• [THE TASK] Pull every line with "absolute" from the entries below.

• [DATA]

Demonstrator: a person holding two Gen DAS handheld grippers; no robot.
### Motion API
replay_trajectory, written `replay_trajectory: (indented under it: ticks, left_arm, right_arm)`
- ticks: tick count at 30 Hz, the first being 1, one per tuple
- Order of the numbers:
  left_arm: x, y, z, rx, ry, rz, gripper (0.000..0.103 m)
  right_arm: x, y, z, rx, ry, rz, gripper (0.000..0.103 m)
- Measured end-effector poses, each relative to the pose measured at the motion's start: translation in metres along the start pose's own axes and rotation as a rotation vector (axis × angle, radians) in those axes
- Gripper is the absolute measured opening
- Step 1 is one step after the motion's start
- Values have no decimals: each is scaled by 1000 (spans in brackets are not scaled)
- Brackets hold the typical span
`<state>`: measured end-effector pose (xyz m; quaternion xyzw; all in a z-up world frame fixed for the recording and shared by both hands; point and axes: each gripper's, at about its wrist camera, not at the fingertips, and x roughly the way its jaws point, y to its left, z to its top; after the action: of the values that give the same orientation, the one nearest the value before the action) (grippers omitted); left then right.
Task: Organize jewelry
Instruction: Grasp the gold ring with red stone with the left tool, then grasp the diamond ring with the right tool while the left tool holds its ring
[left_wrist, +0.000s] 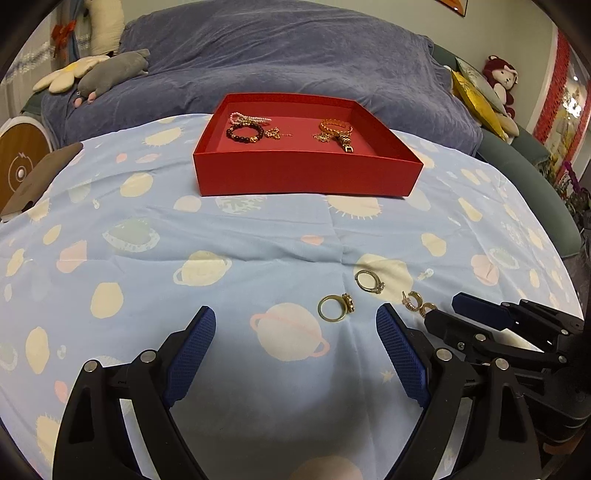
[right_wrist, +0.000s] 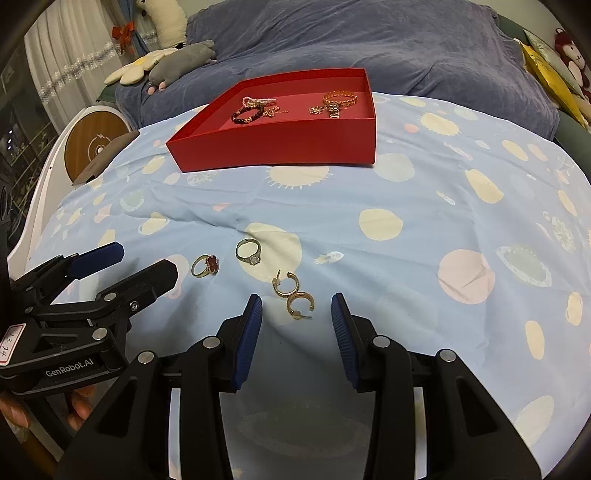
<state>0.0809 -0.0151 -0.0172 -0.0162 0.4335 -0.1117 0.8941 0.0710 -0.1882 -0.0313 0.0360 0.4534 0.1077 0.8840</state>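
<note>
A red tray (left_wrist: 306, 177) (right_wrist: 273, 147) sits on the planet-print cloth, with bracelets (left_wrist: 246, 133) (right_wrist: 248, 114) and gold chains (left_wrist: 335, 130) (right_wrist: 339, 99) inside. In front of it lie a gold ring with a red stone (left_wrist: 333, 307) (right_wrist: 205, 265), a second ring with a clear stone (left_wrist: 369, 281) (right_wrist: 249, 252) and two gold hoop earrings (left_wrist: 419, 303) (right_wrist: 293, 293). My left gripper (left_wrist: 297, 321) (right_wrist: 147, 264) stands wide open, just short of the red-stone ring. The right gripper (right_wrist: 296, 306) (left_wrist: 439, 312) is half open with nothing between its pads, its tips just short of the nearer earring.
A blue sofa (left_wrist: 280, 59) with plush toys (left_wrist: 110, 74) lies beyond the table. A round white and wood device (right_wrist: 92, 144) and a dark flat object (left_wrist: 37, 181) sit at the table's left edge. A hand (right_wrist: 79, 406) holds the left gripper.
</note>
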Motion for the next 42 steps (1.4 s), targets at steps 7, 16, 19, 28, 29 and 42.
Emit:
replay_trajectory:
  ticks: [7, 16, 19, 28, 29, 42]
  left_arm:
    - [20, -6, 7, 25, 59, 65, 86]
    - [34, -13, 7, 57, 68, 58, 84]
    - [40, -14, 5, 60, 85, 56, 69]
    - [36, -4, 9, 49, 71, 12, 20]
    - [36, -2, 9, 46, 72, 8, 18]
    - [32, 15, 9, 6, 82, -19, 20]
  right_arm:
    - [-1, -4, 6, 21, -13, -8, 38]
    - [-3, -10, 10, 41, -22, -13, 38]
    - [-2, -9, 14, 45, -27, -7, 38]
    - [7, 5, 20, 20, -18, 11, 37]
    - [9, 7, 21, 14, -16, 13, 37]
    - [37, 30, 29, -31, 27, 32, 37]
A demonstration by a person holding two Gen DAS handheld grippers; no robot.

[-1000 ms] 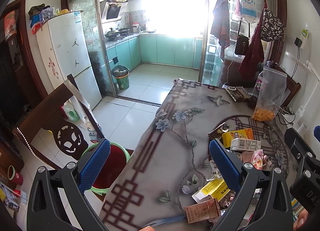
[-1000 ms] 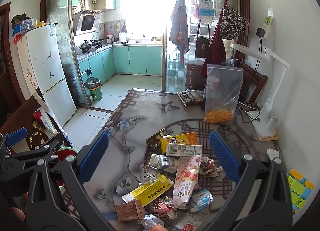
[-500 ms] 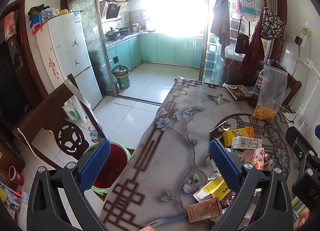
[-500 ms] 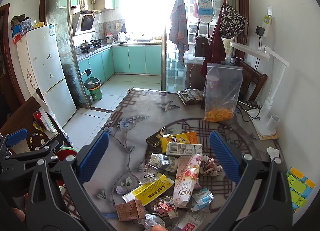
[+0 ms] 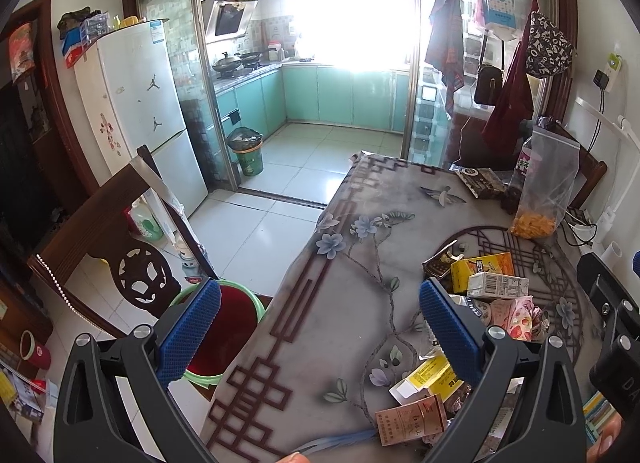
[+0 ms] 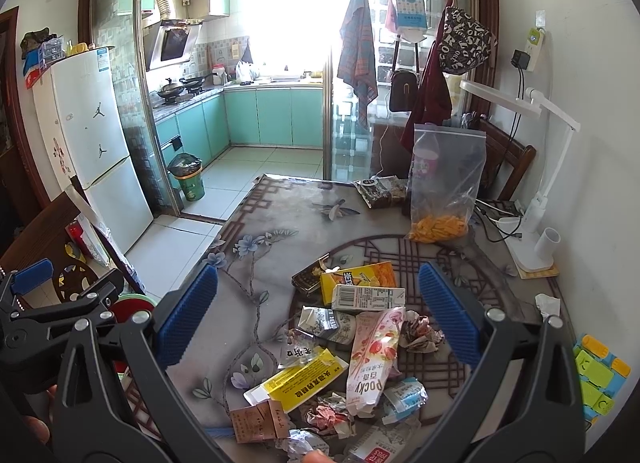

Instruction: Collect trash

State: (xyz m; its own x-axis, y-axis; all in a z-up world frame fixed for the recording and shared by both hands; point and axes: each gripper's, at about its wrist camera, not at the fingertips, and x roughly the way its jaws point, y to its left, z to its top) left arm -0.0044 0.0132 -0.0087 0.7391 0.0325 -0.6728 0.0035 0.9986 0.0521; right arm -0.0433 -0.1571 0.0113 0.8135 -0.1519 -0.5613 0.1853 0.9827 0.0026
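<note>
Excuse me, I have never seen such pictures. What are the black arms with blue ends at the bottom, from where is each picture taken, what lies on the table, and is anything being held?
There is no robot here. A person holds one hand tool in each hand, and each tool carries a wide-angle camera looking forward along its two fingers. So the black arms with blue pads are the tool's own fingers.

One picture comes from the left gripper, the other from the right gripper. Both are open and hold nothing.

On the table lies a pile of trash: a yellow carton, a white carton, a pink Pocky wrapper, a yellow packet and crumpled wrappers. Behind them stands a clear bag with orange snacks. A red bin with a green rim stands on the floor beside the table.
</note>
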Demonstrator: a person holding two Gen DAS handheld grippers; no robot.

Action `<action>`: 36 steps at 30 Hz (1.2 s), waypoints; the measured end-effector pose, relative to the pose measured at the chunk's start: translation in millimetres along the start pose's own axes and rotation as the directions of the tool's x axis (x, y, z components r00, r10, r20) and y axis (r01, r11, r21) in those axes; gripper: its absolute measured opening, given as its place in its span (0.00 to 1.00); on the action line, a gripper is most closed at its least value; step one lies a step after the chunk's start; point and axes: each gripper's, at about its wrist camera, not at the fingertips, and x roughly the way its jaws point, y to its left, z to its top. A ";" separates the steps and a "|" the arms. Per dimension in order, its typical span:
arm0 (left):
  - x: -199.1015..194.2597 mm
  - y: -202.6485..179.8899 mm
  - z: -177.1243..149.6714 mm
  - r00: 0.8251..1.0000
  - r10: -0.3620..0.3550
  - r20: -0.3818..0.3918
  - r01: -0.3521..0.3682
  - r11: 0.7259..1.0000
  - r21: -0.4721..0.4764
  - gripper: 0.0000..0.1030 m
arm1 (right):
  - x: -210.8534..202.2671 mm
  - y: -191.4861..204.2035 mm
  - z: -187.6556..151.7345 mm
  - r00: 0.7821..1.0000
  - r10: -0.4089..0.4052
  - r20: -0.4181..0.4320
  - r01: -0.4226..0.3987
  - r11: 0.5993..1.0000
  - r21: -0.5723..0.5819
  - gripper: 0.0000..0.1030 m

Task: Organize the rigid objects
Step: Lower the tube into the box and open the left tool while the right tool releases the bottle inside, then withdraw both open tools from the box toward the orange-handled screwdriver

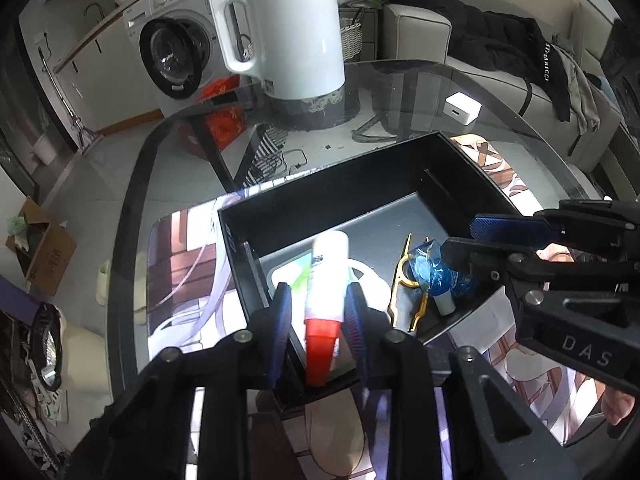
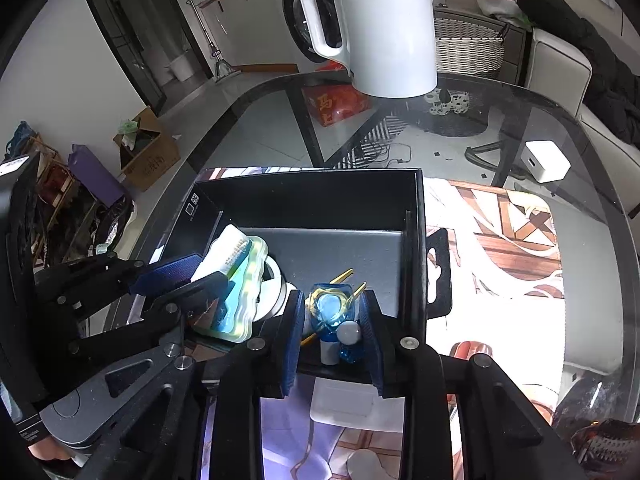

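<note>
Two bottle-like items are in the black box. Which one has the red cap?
The white tube between the left gripper fingers; its red cap points toward that gripper. The other, between the right gripper fingers, is a blue translucent bottle with a white cap.

Both views are strongly bent by fisheye distortion and ringed by a dark vignette. Daylight is reflected as glare on the round glass tabletop (image 2: 568, 128) beyond the jaws, and the printed mat (image 2: 500, 240) to their right is washed out. The inside of the black open box (image 1: 320, 208) ahead of the jaws is left dim. Focus is kept sharp, without motion blur.
</note>
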 end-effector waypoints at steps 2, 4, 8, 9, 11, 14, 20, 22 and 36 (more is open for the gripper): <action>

• [WRITTEN SOLUTION]
- Gripper is the absolute measured opening
Action `<action>`: 36 steps at 30 Hz (1.2 s), waypoints; the measured end-effector pose, relative to the pose measured at the chunk's start: translation in millimetres along the start pose's own axes and rotation as the directions of the tool's x axis (x, y, z components r00, r10, r20) and y axis (r01, r11, r21) in those axes; gripper: its absolute measured opening, given as its place in its span (0.00 to 1.00); on the action line, a gripper is most closed at its least value; step one lies a step after the chunk's start; point and axes: each gripper's, at about its wrist camera, not at the fingertips, and x roughly the way its jaws point, y to its left, z to its top. A ";" separates the steps and a "|" the arms. Per dimension in order, its typical span:

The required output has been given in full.